Over the years, Hydro-Québec has learned several valuable lessons as a result of using this system. These include:
- – When to install monitoring components;
– What equipment to monitor; and
– How to properly train users.
The original monitoring system
In the early 1980s, the Canadian Electricity Association (CEA) developed a system to define the condition, or state, of hydro units with regard to planned outages, forced outages, refusal to start, and more. The purpose of this system is to benchmark the equipment performance compared with other units and/or power plants. Overall, performance of Hydro-Québec’s units was below that of other CEA members’ units.
Based on these results, Hydro-Québec personnel determined they needed to improve unit outage rates. The solution chosen was to equip the hydro units with a monitoring system that would help personnel anticipate failures. This would allow better planning of unit repairs, thus improving the forced outage rate and increasing unit availability. With the revenue that would result from this increased availability, the return on investment in the monitoring system was guaranteed.
Hydro-Québec Production decided to develop a monitoring system, called SUPER, to be installed on all units 100 MW or larger within the system. These units represent more than 35 percent of the total units installed in Hydro-Québec’s plants. Installation began in 1994.

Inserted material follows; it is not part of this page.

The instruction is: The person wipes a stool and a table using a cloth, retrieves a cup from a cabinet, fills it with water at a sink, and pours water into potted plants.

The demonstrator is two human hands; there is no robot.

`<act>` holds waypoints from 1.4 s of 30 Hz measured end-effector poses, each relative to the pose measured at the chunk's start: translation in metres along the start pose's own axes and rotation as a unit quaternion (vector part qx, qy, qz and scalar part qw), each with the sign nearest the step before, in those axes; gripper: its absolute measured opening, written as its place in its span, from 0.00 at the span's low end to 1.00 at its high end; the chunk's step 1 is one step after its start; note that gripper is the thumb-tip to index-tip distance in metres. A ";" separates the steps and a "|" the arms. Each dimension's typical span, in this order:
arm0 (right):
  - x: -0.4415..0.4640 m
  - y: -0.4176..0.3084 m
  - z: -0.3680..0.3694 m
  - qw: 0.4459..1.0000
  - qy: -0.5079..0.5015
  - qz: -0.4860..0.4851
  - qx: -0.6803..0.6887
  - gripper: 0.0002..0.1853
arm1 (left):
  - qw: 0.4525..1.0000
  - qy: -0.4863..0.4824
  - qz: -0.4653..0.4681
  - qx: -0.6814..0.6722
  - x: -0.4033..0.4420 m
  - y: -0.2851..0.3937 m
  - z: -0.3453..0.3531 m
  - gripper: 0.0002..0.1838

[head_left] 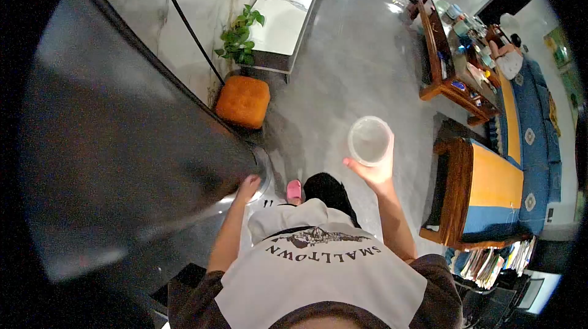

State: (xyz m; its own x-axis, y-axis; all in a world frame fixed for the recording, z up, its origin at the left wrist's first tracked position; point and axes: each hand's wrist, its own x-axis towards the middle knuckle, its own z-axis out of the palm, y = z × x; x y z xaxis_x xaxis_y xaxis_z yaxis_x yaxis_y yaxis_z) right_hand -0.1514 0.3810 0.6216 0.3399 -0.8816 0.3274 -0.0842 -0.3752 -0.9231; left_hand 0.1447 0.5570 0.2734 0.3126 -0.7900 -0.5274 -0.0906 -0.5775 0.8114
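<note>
My right hand (376, 173) is wrapped around a clear, round plastic container (370, 140), held up in front of me over the floor. Its round top faces me, and whatever may be inside is hard to make out. On the other side, my left hand (248, 188) is at the edge of a large dark grey door (153, 139) with a glossy surface. Its fingers look curled at the door's corner, partly hidden and a little blurred.
An orange stool (243, 102) stands beyond the door, near a white low cabinet (285, 16) and a green plant (239, 38). To the right are a cluttered wooden table (444, 53), a blue sofa (533, 145) and a wooden seat (468, 197). A person (507, 56) is at the far right.
</note>
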 end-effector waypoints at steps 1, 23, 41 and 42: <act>0.023 0.009 0.003 1.000 -0.004 0.002 0.003 0.46 | 0.999 0.010 0.042 -0.007 0.024 0.038 0.000 0.17; 0.555 0.206 0.142 0.959 -0.274 -0.064 0.026 0.46 | 0.871 0.191 -0.310 -0.329 0.169 0.112 0.041 0.28; 0.777 0.308 0.391 0.841 -0.522 -0.144 0.005 0.43 | 0.683 0.456 -0.293 -0.489 0.311 0.295 -0.006 0.20; 0.783 0.316 0.400 0.835 -0.536 -0.123 -0.010 0.44 | 0.664 0.460 -0.312 -0.500 0.312 0.301 0.013 0.20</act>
State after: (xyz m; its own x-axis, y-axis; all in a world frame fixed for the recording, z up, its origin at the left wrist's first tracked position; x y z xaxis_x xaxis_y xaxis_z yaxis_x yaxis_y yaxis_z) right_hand 0.4624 -0.3130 0.5056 0.9916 -0.0194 0.1282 0.0994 -0.5215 -0.8474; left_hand 0.2025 0.1336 0.3496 0.4811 0.2656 -0.8354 0.8576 0.0547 0.5113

The system consisted of a dedicated acquisition rack per unit with analogical (up to 16,000 samples per second) and numerical input. It included all the software to configure the system and to extract, display, and export stored data. The system required a dedicated personal computer to access the database. The system monitored temperature, vibration, pressure, displacement, water flow, voltage, current, contacts, and more. This was accomplished using the probes installed to control and protect the units. Hydro-Québec personnel also installed resistance temperature detectors in the cooling system of the generators, flow meters for the unit cooling water, and pressure transducers for the servomotor’s oil circuit and turbine water flow.
Upgrading the system
By 2002, the electronics and software in the monitoring system were becoming obsolete. To take advantage of the experience acquired over nearly ten years of data acquisition and equipment behavior analyses, Hydro-Québec personnel decided to perform a major overhaul of the monitoring system. The system needed a higher sampling rate, not only to improve vibration analysis, but also to add acoustic emission, sound, and electronic and electrical wave quality analyses. Hydro-Québec also wanted the system to have early fault detection capability.
Hydro-Québec’s apparatus and controls specialists collaborated closely on the design and implementation of the new system. Thus, the system provides functions and tools suitable for both specialties. Components include:
– One data acquisition rack per unit, which gathers data on as many as 16 input/output cards;
– Windows-based software to configure the data collection of the data acquisition racks (such as triggers, sampling frequencies, and calculus functions);
– Windows-based software to extract data from the local and centralized databases and configure any special acquisitions, such as real-time measurement for local and remote test campaigns;
– An on-site data server rack to link the individual data acquisition racks and store the data acquired in a plant historian database from Osisoft;
– A centralized archives server, at Hydro-Québec’s head office, that obtains copies of the data in the plant historian database every hour from the on-site data server rack; and
– A centralized computation server that allows us to create prediction models of behavior for any system in the power plant, based on historical trends of specific data.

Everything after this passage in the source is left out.